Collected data
====================

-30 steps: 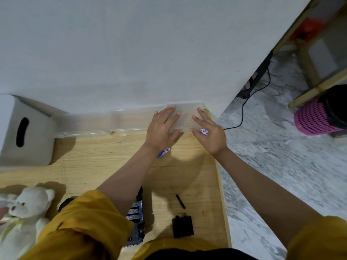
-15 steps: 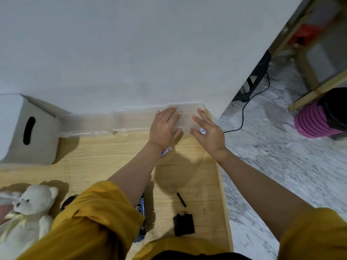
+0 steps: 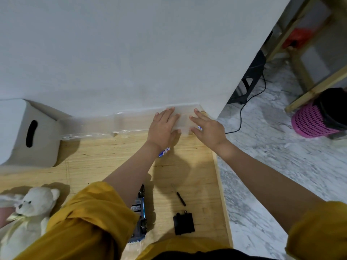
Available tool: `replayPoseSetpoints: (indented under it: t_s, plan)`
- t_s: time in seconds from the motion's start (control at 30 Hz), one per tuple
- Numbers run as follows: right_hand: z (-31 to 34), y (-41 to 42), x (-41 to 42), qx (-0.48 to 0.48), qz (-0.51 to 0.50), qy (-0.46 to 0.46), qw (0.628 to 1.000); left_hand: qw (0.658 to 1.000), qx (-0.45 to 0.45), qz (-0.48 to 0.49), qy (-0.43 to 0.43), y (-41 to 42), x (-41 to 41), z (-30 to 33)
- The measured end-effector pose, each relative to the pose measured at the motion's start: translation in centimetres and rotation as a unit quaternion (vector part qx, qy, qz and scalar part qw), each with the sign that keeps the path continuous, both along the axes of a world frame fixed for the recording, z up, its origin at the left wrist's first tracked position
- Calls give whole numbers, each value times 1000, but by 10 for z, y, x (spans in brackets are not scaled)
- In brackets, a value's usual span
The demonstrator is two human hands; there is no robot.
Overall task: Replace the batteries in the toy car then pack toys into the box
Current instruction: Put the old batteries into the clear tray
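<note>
A clear plastic box (image 3: pixel 93 126) lies along the wall at the back of the wooden table. My left hand (image 3: pixel 163 126) lies flat on its right end with straight fingers. My right hand (image 3: pixel 209 128) rests beside it on the same end, and its thumb pinches a blue-and-white battery (image 3: pixel 199 127) against the forefinger. A second battery (image 3: pixel 164 152) lies on the table under my left wrist. The toy car (image 3: pixel 140 212) lies near the front edge, partly hidden by my left sleeve, with its battery bay up. Right of it are a black battery cover (image 3: pixel 184 223) and a small black screwdriver (image 3: pixel 181 198).
A white box with a handle slot (image 3: pixel 28 132) stands at the far left against the wall. A white teddy bear (image 3: pixel 28 212) lies at the front left. The table's right edge (image 3: pixel 220 184) drops to a marble floor with a cable and a pink basket (image 3: pixel 315 121).
Both hands stay on the right end of the clear box, shifting only slightly. The battery under my left wrist has not moved.
</note>
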State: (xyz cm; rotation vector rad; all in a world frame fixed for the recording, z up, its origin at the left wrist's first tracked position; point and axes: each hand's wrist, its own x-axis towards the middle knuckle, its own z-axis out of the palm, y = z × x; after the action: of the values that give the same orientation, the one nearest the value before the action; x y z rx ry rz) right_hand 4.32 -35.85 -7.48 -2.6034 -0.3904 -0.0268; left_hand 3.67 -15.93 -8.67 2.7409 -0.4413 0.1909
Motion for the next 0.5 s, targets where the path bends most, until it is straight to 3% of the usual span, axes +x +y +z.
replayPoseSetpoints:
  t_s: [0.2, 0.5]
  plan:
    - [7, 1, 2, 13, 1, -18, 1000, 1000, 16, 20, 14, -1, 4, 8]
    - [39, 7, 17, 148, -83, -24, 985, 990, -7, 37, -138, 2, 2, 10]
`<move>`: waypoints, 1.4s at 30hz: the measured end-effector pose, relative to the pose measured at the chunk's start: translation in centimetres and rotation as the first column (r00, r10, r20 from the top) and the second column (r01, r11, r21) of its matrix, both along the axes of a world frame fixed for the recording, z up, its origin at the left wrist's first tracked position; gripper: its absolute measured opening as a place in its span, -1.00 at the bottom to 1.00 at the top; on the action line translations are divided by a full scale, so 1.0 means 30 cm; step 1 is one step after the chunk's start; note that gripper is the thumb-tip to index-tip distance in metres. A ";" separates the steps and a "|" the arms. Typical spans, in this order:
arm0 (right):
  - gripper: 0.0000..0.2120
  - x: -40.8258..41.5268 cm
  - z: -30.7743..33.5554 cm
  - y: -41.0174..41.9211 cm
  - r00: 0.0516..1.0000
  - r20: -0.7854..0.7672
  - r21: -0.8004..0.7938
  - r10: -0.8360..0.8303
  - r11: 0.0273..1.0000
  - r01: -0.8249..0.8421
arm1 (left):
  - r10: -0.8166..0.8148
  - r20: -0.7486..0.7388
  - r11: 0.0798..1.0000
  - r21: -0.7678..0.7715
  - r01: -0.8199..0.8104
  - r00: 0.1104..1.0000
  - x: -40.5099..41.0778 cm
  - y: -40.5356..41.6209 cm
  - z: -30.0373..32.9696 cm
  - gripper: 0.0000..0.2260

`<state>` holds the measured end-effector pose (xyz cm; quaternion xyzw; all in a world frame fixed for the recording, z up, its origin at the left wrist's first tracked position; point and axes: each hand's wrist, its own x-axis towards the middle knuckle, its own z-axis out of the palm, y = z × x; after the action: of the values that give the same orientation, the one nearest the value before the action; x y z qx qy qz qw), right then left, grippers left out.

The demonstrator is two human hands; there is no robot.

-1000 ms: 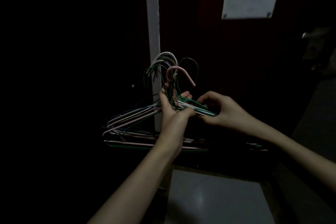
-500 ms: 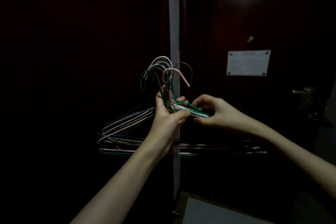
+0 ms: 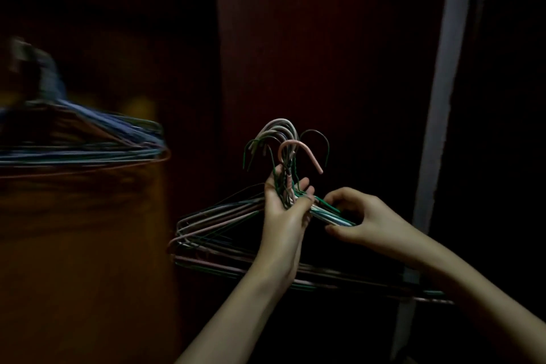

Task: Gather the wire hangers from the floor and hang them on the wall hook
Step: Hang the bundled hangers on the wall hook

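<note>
Here both hands (image 3: 285, 213) (image 3: 362, 217) grip bundled wire hangers (image 3: 224, 216).

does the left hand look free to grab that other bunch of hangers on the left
Probably not as things stand. The left hand is closed around the necks of its own bunch, so its fingers are occupied. The other bunch hangs off to the left, apart from both hands, with nothing between.

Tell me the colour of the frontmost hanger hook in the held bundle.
Pale pink, clearest in the head view: the frontmost hook curves above the left hand.
</note>
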<state>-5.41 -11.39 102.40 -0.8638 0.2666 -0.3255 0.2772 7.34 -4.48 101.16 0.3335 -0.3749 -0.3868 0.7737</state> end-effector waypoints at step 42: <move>-0.82 1.255 0.156 0.412 0.836 0.173 -0.073 0.521 0.853 -0.517 | 0.429 -0.038 0.902 0.081 -0.425 0.903 0.935 0.616 0.080 -0.31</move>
<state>32.24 0.97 107.08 -0.8726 -0.0083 -0.3205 0.3685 35.38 14.00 103.56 0.4240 -0.2573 -0.2301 0.8373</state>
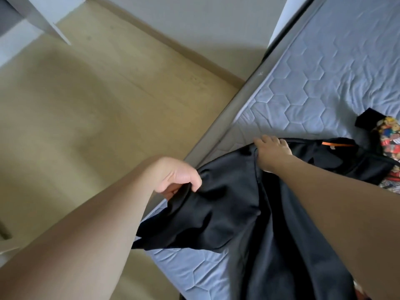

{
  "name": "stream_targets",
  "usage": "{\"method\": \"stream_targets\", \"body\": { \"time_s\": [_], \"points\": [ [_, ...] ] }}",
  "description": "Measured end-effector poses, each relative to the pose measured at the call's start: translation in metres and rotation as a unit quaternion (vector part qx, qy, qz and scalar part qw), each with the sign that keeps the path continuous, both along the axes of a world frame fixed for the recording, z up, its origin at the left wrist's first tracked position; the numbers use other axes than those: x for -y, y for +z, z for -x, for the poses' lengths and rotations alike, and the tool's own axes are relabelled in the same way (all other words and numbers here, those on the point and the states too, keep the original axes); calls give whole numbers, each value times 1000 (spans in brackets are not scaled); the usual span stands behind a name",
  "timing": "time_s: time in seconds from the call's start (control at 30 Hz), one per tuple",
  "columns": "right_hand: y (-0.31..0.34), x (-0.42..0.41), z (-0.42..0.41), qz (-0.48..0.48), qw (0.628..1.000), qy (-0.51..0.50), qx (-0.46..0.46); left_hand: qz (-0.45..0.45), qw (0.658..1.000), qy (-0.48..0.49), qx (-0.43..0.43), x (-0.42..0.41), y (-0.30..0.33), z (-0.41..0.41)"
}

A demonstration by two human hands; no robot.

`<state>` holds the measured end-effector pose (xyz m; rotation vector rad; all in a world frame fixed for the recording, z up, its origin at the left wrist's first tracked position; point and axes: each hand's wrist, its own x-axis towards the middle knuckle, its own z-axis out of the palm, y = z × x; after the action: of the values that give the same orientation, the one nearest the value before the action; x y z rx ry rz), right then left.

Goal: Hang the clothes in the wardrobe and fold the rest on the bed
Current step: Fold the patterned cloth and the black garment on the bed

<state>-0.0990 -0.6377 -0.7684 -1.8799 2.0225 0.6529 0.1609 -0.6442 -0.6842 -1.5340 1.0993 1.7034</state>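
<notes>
A limp, light black garment [227, 202] on the bed [324, 72] is pinched by the left hand [175, 178] and pressed flat-fingered by the right hand [270, 150] (best gripped at the shoulders, probably).

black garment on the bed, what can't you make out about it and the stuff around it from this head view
- Black garment: its type; the lower part is cut off by the bottom edge.
- Left hand: fingertips hidden in the cloth it grips.
- Right hand: whether it pinches or only presses; blurred.
- Patterned cloth: cut off by the right edge, partly under the garment.
- Wardrobe: not in view.
</notes>
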Motion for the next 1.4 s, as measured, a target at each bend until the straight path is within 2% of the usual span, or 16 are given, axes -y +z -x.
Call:
{"method": "stream_targets", "body": {
  "time_s": [0.1,0.17,0.23,0.47,0.67,0.8,0.87,0.93,0.97,1.03,1.07,1.13,1.27,1.3,1.33,1.4],
  "points": [
    [12,-14,-3,1,1000,7,16,219,953,-125,170,-15,-5,-27],
    [20,-24,4,11,1000,11,23,343,856,-243,300,-27,-14,-38],
    [27,-37,24,16,1000,-2,20,423,807,-288,294,-35,-26,-17],
    [27,-92,154,44,977,-208,4,517,792,-308,102,-13,-52,176],
    [-12,-144,282,91,885,-455,46,558,773,-303,11,7,-114,326],
    [-45,-169,334,113,828,-545,70,529,789,-312,6,9,-156,381],
    [-61,-177,351,134,818,-552,91,539,769,-344,-11,6,-172,388],
    [-72,-182,365,160,824,-534,100,565,780,-268,-14,11,-176,385],
    [-76,-183,373,169,828,-525,105,580,784,-221,22,15,-172,382],
    [-83,-181,390,182,817,-538,100,624,747,-188,129,22,-166,378],
    [-85,-179,400,186,794,-571,95,647,722,-188,157,20,-164,381],
    [-87,-178,418,186,723,-659,96,700,677,-201,108,3,-160,405],
    [-98,-193,443,216,632,-731,140,732,588,-300,-168,-61,-159,504],
    [-101,-199,452,228,605,-746,157,693,603,-341,-201,-78,-158,531],
    [-103,-205,462,238,568,-767,183,630,647,-381,-200,-93,-160,551],
    [-106,-216,479,247,466,-806,266,482,734,-463,-124,-114,-178,571]
  ]
}}
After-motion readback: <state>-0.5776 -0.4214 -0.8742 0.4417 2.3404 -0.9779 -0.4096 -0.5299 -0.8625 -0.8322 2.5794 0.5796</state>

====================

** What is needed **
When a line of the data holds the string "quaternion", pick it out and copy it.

** Task result **
- The measured end-effector pose, each relative to the pose measured at the motion's start: translation in centimetres and rotation as a unit quaternion (vector part qx, qy, qz and scalar part qw), each with the sign that keeps the path continuous, both along the axes of a world frame fixed for the recording, z up, its origin at the left wrist's first tracked position
`<state>` holds the measured end-effector pose (xyz cm; quaternion xyzw; all in a world frame fixed for the recording, z up, its origin at the left wrist's first tracked position; point and axes: each hand's wrist, its own x-axis towards the middle knuckle, its own z-axis out of the palm, y = z × x; after the action: of the values that give the same orientation, the one nearest the value before the action; x y z qx qy qz qw), right then left, grippers left out.
  "description": "Measured end-effector poses, each relative to the pose measured at the call's start: translation in metres and rotation as a unit quaternion (vector part qx, qy, qz and scalar part qw), each with the sign that keeps the path continuous, both along the axes of a world frame fixed for the recording, z up, its origin at the left wrist's first tracked position; the numbers use other axes than those: x for -y, y for +z, z for -x, for the poses' lengths and rotations alike, and the tool's own axes are relabelled in the same way (all other words and numbers here, those on the point and the states too, keep the original axes); calls give whole numbers, each value times 1000 (spans in brackets are not scaled); the usual span stands behind a name",

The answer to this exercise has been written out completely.